Abstract
Recent advances in macular hole surgery have significantly improved the rates of anatomical success. One important advance is the dye-assisted peeling of the internal limiting membrane (ILM) around the hole. In large holes (<400 μ), sometimes, ILM peeling alone is not enough to achieve closure, and this may be improved by inverting part of the peeled membrane and using it to cover the macular hole or inverting and tucking the ILM flap into the hole. In this case report, a patient with large full-thickness macular hole underwent a hole repair with an inverted ILM flap technique. The eye developed a subsequent retinal detachment with large collection of subretinal fluid beneath the repaired hole, but the hole remained intact, suggesting that the adhesive forces binding an inverted flap to the edges of a repaired macular hole appear to be strong enough to maintain structural integrity of the closed hole even in the presence of a macula-involving retinal detachment with large subretinal fluid collection.
Keywords: Internal limiting membrane, macular hole, vitrectomy
Introduction
Recent advances in macular hole surgery have significantly improved the rates of anatomical success. One important advance is the dye-assisted peeling of the internal limiting membrane (ILM) around the hole. Two recent meta-analyses have shown the superiority of peeling the ILM over nonpeeling in achieving primary anatomic closure.[1,2] In large holes (<400 μ), sometimes, ILM peeling alone is not enough to achieve closure, and this may be improved by inverting part of the peeled membrane and using it to cover the macular hole[3] or inverting and tucking the ILM flap into the hole. The inverted ILM may serve as a scaffold for cellular proliferation, thereby increasing the binding forces that hold the separated fovea margins together. This case presentation suggests that these adhesive forces appear to be strong enough to maintain structural integrity of the closed hole even in the presence of a macula-involving retinal detachment with large subretinal fluid collection, in which case the retina becomes mobile.
Case Report
A 59-year-old female was referred to the retina clinic with painless progressive loss of vision in her right eye of over a 2-year duration. She had no history of spectacle wear, and her general medical history was unremarkable. Her best-corrected visual acuity (BCVA) was 6/36 in the right eye and 6/9 + 3 in the left eye with bilateral cortical lens opacities. Her fundus evaluation revealed a full thickness macular hole in the right eye with central lipofuscin dots and a partial posterior vitreous detachment. The optic disc was healthy and intraocular pressure was 12 mmHg. The fellow eye was unremarkable on examination. A diagnosis of the right eye full thickness stage 3 macular hole [Figure 1] was made, and she was scheduled for macular hole repair using the inverted ILM flap technique.
Surgical technique
The Constellation (Alcon) 23-gauge vitrectomy system was used. A pars plana triamcinolone-assisted vitrectomy with vitreous base shaving was performed. ILM peeling was done after staining with Duoblue (0.075% trypan blue/0.075% Brilliant Blue), Southern Medical Ltd. Peeling was extended to at least 2 DDs from the center of the fovea, but the area of the papillomacular bundle was spared to serve as a hinge and prevent dislocation of the ILM flap. The flap created was trimmed using near-zero aspiration. After an air-fluid exchange, the remnants of the ILM were manually inverted using an ILM forceps and tucked into the macular hole to cover it. Further aspiration of vitreous cavity fluid over the optic disc was done using a low suction, while ensuring that the ILM flap stayed within the hole. This represents the inverted ILM flap technique that was performed. Endolaser application to a small horseshoe tear identified in the superotemporal location was done after careful trimming of all the vitreous around the break. Surgery was completed with silicone oil injection to provide adequate endotamponade. Silicone oil was preferred as the patient could not adopt face-down position and had to return to work. Postoperative optical coherence tomography (OCT) showed good hole closure with ILM flap with the macular hole. She was scheduled to have phacoemulsification at the time of silicone oil removal.

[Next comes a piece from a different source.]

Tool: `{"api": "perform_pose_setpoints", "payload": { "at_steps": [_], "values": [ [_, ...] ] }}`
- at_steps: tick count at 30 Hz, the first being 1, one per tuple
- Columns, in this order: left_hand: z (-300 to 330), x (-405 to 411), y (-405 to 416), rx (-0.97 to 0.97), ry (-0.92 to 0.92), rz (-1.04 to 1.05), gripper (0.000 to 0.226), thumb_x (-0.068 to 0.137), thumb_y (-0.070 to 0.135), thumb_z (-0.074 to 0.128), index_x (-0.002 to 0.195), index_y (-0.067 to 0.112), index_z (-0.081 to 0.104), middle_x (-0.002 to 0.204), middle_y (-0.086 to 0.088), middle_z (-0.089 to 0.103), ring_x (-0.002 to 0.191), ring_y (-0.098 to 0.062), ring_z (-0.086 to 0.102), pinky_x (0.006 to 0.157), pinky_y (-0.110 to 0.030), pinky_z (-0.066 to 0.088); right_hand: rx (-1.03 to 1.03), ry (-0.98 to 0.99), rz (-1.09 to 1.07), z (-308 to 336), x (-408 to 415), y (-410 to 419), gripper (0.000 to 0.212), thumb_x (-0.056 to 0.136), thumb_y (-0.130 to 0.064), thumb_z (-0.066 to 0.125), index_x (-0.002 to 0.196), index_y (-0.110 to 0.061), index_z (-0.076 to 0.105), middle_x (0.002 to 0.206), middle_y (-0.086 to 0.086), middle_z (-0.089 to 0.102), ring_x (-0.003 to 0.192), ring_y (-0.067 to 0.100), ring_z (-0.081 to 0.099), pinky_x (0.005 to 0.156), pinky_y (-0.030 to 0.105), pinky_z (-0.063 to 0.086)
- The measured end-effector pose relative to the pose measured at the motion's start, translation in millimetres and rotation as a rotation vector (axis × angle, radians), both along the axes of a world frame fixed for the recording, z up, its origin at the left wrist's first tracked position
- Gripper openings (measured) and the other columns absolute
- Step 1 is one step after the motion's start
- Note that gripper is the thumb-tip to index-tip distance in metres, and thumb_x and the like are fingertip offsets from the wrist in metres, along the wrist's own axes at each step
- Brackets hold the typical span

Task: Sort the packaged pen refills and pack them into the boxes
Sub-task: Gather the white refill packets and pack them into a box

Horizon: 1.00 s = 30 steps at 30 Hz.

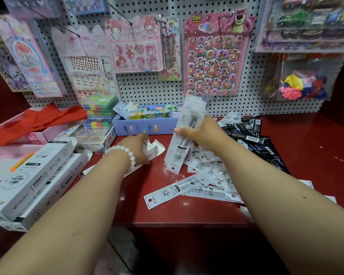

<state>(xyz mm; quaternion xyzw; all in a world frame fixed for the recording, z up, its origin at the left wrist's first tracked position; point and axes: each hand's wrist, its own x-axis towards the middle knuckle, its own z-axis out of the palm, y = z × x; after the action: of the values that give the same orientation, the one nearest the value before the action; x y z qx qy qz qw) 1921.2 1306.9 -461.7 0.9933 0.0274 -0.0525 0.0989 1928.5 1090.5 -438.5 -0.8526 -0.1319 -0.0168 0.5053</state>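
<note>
My right hand (pixel 202 132) grips a stack of white refill packets (pixel 187 133), held upright above the red shelf. My left hand (pixel 136 148), with a white bead bracelet at the wrist, is closed on a small open white box (pixel 154 148) lying on the shelf. Loose white refill packets (pixel 203 181) lie scattered below my right hand. A heap of black refill packets (pixel 252 137) sits behind my right forearm. Two long white boxes (pixel 34 177) lie stacked at the left, one of them open at its end.
A lilac box (pixel 145 126) full of colourful items stands at the back. Beside it are stacked colourful cases (pixel 99 110), a red cloth (pixel 38 120) and pink trays (pixel 0 155). Sticker sheets (pixel 214 56) hang on the pegboard. The red shelf's front edge (pixel 177 223) is near me.
</note>
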Motion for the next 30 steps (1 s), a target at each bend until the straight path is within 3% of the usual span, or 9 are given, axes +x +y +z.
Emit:
{"api": "perform_pose_setpoints", "payload": {
  "at_steps": [4,9,12,15,18,23,27,30],
  "values": [
    [19.8,-12.2,-1.8,-0.093,-0.235,-0.092,0.089,0.066,0.017,0.081,0.142,0.023,0.035,0.136,-0.004,0.05,0.12,-0.026,0.051,0.092,-0.031,0.043,0.4,-0.114,-0.066,19.3,-6.0,-7.6,0.014,0.079,-0.024,0.074,0.084,-0.017,0.062,0.079,-0.004,0.066,0.063,0.006,0.06,0.049,0.015,0.047],
    [31.4,-39.8,-5.6,-0.297,-0.585,-0.185,0.084,0.066,0.007,0.078,0.14,0.022,0.039,0.138,-0.001,0.05,0.125,-0.02,0.048,0.098,-0.024,0.036,0.75,-0.236,-0.047,42.4,-15.4,-18.2,0.019,0.078,-0.033,0.074,0.068,-0.018,0.066,0.064,0.009,0.059,0.04,0.011,0.047,0.037,0.021,0.039],
    [26.1,-48.5,-10.7,-0.358,-0.704,-0.199,0.081,0.066,-0.002,0.076,0.137,0.019,0.043,0.134,0.0,0.053,0.122,-0.016,0.05,0.096,-0.016,0.032,0.792,-0.255,-0.03,48.0,-22.7,-13.7,0.027,0.077,-0.032,0.075,0.058,-0.017,0.064,0.059,0.013,0.054,0.04,0.015,0.047,0.039,0.023,0.04],
    [19.1,-49.6,-12.1,-0.402,-0.748,-0.15,0.081,0.066,-0.004,0.075,0.136,0.022,0.043,0.13,0.001,0.057,0.119,-0.016,0.052,0.095,-0.022,0.038,0.81,-0.271,-0.038,50.3,-31.9,-5.2,0.028,0.08,-0.024,0.073,0.061,-0.013,0.057,0.054,0.011,0.048,0.037,0.014,0.045,0.037,0.022,0.038],
    [14.8,-49.4,-13.1,-0.409,-0.811,-0.082,0.076,0.067,0.001,0.076,0.133,0.024,0.044,0.127,0.003,0.058,0.115,-0.017,0.055,0.093,-0.03,0.045,0.786,-0.279,-0.089,48.0,-42.3,3.0,0.035,0.078,-0.028,0.075,0.053,-0.011,0.058,0.043,0.005,0.051,0.038,0.017,0.046,0.041,0.023,0.038],
    [16.8,-53.7,-21.1,-0.398,-0.865,-0.051,0.049,0.07,0.013,0.078,0.112,0.021,0.052,0.099,0.01,0.063,0.09,-0.015,0.06,0.068,-0.028,0.044,0.863,-0.377,-0.048,43.3,-57.9,15.7,0.024,0.079,-0.018,0.074,0.06,-0.018,0.059,0.043,0.0,0.051,0.038,0.019,0.046,0.043,0.027,0.042],
    [18.8,-54.9,-19.8,-0.423,-0.847,-0.003,0.066,0.066,0.01,0.078,0.124,0.023,0.049,0.11,0.008,0.062,0.101,-0.017,0.058,0.076,-0.024,0.041,0.784,-0.495,0.032,36.0,-56.5,20.6,0.028,0.077,-0.006,0.073,0.058,-0.018,0.056,0.046,-0.008,0.053,0.041,0.011,0.048,0.046,0.022,0.042],
    [21.4,-54.6,-18.4,-0.417,-0.859,0.037,0.077,0.064,0.009,0.078,0.132,0.024,0.044,0.122,0.003,0.059,0.111,-0.018,0.055,0.087,-0.025,0.042,0.79,-0.548,0.141,26.2,-54.0,27.2,0.018,0.073,-0.007,0.076,0.073,-0.021,0.065,0.065,-0.015,0.066,0.059,0.0,0.06,0.062,0.018,0.048]
  ]
}}
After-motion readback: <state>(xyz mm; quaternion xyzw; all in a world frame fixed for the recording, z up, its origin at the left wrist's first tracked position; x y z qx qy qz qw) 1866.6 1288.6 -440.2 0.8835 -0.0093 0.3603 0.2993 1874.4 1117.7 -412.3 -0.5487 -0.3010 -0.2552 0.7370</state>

During the subsequent follow-ups, her BCVA stabilized to 6/36 in the 2nd month, but decreased later to 6/60 due to a worsening cataract in the operated eye. She underwent phacoemulsification with silicone oil removal in the 4th month. Two months postcataract surgery and oil removal, her vision had not improved beyond 6/60. Fundus examination revealed a macula-off retinal detachment originating from the previously treated superotemporal tear, which had now reopened. The repaired macular hole, however, remained closed despite the presence of significant subretinal fluid under the foveomacular area; this was confirmed on a subsequent OCT. There was significant macular edema represented by large cystic spaces in the outer retina layer as well as cysts in the outer aspect of the piece of ILM tissue due to the accumulated subretinal fluid [Figure 2].
Discussion
Retinal detachment is one of the known complications of macular hole surgery. The EVRS Macular Hole Study, involving a review of 4207 cases, reported 3.6% as undergoing subsequent retinal detachment surgery. Retinal tears are noted as the risk factor and approximately 0.035% had a tear as an intraoperative complication.[4]

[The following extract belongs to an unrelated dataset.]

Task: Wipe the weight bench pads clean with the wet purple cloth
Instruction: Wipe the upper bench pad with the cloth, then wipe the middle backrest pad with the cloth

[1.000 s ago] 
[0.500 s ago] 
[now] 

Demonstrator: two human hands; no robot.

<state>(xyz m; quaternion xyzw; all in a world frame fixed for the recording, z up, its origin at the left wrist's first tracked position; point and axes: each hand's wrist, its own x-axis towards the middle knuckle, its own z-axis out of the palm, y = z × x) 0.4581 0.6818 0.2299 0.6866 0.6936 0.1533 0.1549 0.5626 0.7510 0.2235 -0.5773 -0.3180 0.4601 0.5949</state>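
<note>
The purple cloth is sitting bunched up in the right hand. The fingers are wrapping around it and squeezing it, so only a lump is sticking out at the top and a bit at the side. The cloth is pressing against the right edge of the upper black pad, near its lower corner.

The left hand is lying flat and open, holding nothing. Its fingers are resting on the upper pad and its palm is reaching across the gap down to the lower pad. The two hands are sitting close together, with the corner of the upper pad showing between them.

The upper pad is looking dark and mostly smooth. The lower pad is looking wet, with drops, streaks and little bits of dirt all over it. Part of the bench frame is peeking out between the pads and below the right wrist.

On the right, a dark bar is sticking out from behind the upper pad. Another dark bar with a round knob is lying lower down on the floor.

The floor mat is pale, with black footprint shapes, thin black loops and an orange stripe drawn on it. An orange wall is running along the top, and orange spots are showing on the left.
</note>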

There are not many reports in the published literature on the behavior of repaired macular holes in the setting of macular-off rhegmatogenous retinal detachment. This is likely because majority of surgeons now inspect the retinal periphery for breaks, thereby allowing potential risks for retinal detachment to be identified and managed before finishing the surgical procedure. In this case, the identified break was adequately treated with endolaser, but notwithstanding, this led to a detachment after removal of the silicone oil.
Not much is known about the stability of the closed macular hole when there is a pool of subretinal fluid under it. Nor is there any study or report on the strength of the adhesion between the fovea edges or between the inverted ILM and fovea edges. This report provides some useful suggestion that the strength of adhesion between retina and inverted ILM flap can be strong enough to resist giving way and reopening in the setting of a mobile retina. The inverted ILM which bridges the edges of the macular hole over time binds to the edges of the retinal tissue by forces likely to involve Muller cells' migration and glial tissue processes.[5]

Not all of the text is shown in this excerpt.